- Provided data:
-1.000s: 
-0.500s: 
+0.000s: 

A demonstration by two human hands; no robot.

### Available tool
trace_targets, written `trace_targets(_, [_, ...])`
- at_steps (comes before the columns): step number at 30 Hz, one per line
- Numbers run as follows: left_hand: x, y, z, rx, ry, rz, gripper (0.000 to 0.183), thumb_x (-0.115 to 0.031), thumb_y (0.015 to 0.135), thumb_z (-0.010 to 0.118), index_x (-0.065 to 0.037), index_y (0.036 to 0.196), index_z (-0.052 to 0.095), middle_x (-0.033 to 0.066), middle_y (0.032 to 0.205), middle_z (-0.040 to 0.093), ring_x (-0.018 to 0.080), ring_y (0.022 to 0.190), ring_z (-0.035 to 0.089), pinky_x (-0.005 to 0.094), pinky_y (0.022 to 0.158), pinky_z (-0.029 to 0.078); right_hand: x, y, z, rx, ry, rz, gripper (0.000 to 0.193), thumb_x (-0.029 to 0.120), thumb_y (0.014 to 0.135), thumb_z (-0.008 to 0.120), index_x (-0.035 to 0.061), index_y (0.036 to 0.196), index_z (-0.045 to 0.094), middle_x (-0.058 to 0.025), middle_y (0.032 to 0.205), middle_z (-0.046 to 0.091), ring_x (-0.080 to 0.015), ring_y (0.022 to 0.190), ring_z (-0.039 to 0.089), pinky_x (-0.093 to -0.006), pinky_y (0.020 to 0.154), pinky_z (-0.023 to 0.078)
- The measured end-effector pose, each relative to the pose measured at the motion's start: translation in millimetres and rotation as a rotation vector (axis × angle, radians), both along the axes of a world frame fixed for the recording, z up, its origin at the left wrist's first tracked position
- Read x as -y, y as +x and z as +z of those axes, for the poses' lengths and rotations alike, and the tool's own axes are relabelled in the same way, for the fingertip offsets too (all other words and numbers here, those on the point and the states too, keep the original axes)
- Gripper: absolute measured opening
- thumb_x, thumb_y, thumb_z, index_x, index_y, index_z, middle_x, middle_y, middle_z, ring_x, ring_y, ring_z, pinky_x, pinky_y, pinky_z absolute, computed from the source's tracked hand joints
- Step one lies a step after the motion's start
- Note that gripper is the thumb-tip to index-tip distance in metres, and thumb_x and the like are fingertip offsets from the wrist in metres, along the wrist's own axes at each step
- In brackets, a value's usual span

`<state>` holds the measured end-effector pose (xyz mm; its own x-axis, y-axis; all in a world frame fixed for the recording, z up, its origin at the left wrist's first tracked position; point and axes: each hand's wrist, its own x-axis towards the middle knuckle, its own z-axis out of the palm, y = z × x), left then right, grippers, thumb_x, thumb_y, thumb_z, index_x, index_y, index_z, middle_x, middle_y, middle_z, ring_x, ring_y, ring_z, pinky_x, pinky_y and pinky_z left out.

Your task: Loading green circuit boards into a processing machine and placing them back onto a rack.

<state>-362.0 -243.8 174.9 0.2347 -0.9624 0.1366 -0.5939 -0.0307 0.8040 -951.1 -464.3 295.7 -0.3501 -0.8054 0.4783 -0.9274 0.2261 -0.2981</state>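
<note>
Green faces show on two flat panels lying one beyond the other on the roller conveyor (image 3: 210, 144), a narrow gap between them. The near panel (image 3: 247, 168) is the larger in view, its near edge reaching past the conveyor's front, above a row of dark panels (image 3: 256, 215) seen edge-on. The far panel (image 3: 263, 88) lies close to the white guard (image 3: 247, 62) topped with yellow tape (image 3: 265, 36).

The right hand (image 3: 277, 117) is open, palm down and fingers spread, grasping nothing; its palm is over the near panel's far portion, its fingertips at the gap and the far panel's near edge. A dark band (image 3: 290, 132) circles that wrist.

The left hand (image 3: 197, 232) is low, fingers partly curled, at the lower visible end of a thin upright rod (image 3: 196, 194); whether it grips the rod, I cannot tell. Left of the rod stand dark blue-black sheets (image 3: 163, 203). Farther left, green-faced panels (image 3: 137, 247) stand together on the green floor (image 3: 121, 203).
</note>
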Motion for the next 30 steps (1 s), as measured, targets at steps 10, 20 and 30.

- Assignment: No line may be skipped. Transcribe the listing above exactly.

- Answer section:
-1.000s: 
-0.500s: 
+0.000s: 

A demonstration by two human hands; no robot.

### Available tool
trace_targets, written `trace_targets(_, [_, ...])`
- at_steps (comes before the columns): step number at 30 Hz, one per line
- Numbers run as follows: left_hand: x, y, z, rx, ry, rz, gripper (0.000 to 0.183), thumb_x (-0.115 to 0.031), thumb_y (0.015 to 0.135), thumb_z (-0.010 to 0.118), index_x (-0.065 to 0.037), index_y (0.036 to 0.196), index_z (-0.052 to 0.095), middle_x (-0.033 to 0.066), middle_y (0.032 to 0.205), middle_z (-0.040 to 0.093), ring_x (-0.018 to 0.080), ring_y (0.022 to 0.190), ring_z (-0.035 to 0.089), pinky_x (-0.005 to 0.094), pinky_y (0.022 to 0.158), pinky_z (-0.029 to 0.078); right_hand: x, y, z, rx, ry, rz, gripper (0.000 to 0.193), thumb_x (-0.029 to 0.120), thumb_y (0.014 to 0.135), thumb_z (-0.008 to 0.120), index_x (-0.035 to 0.061), index_y (0.036 to 0.196), index_z (-0.045 to 0.094), middle_x (-0.058 to 0.025), middle_y (0.032 to 0.205), middle_z (-0.046 to 0.091), ring_x (-0.080 to 0.015), ring_y (0.022 to 0.190), ring_z (-0.039 to 0.089), pinky_x (-0.093 to -0.006), pinky_y (0.020 to 0.154), pinky_z (-0.023 to 0.078)
- The measured end-effector pose, each relative to the pose measured at the motion's start: translation in millimetres and rotation as a rotation vector (axis × angle, radians), both along the axes of a world frame fixed for the recording, z up, its origin at the left wrist's first tracked position
- Read x as -y, y as +x and z as +z of those axes, for the poses' lengths and rotations alike, and the tool's own axes are relabelled in the same way, for the fingertip offsets too (all other words and numbers here, those on the point and the states too, keep the original axes)
- Gripper: absolute measured opening
- thumb_x, thumb_y, thumb_z, index_x, index_y, index_z, middle_x, middle_y, middle_z, ring_x, ring_y, ring_z, pinky_x, pinky_y, pinky_z absolute, computed from the source's tracked hand joints
- Step one lies a step after the motion's start
- Note that gripper is the thumb-tip to index-tip distance in metres, and thumb_x and the like are fingertip offsets from the wrist in metres, along the wrist's own axes at each step
- In brackets, a value's usual span

`<state>` holds the measured end-effector pose (xyz mm; its own x-axis, y-axis; all in a world frame fixed for the recording, z up, its origin at the left wrist's first tracked position; point and axes: each hand's wrist, its own x-axis towards the middle knuckle, its own z-axis out of the palm, y = z × x), left then right, grippers, thumb_x, thumb_y, thumb_z, index_x, index_y, index_z, middle_x, middle_y, middle_z, ring_x, ring_y, ring_z, pinky_x, pinky_y and pinky_z left out.

Your task: Loading green circuit boards into a processing machine and placing them back onto a rack.

<state>-362.0 -243.8 174.9 0.2347 -0.9624 0.1366 -0.5939 -0.0307 0.8040 -951.1 -464.3 295.7 -0.3501 -0.8054 0.4783 -0.9274 0.2261 -0.2981</state>
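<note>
Green faces show on two flat panels lying one beyond the other on the roller conveyor (image 3: 210, 144), a narrow gap between them. The near panel (image 3: 247, 168) is the larger in view, its near edge reaching past the conveyor's front, above a row of dark panels (image 3: 256, 215) seen edge-on. The far panel (image 3: 263, 88) lies close to the white guard (image 3: 247, 62) topped with yellow tape (image 3: 265, 36).

The right hand (image 3: 277, 117) is open, palm down and fingers spread, grasping nothing; its palm is over the near panel's far portion, its fingertips at the gap and the far panel's near edge. A dark band (image 3: 290, 132) circles that wrist.

The left hand (image 3: 197, 232) is low, fingers partly curled, at the lower visible end of a thin upright rod (image 3: 196, 194); whether it grips the rod, I cannot tell. Left of the rod stand dark blue-black sheets (image 3: 163, 203). Farther left, green-faced panels (image 3: 137, 247) stand together on the green floor (image 3: 121, 203).
</note>
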Motion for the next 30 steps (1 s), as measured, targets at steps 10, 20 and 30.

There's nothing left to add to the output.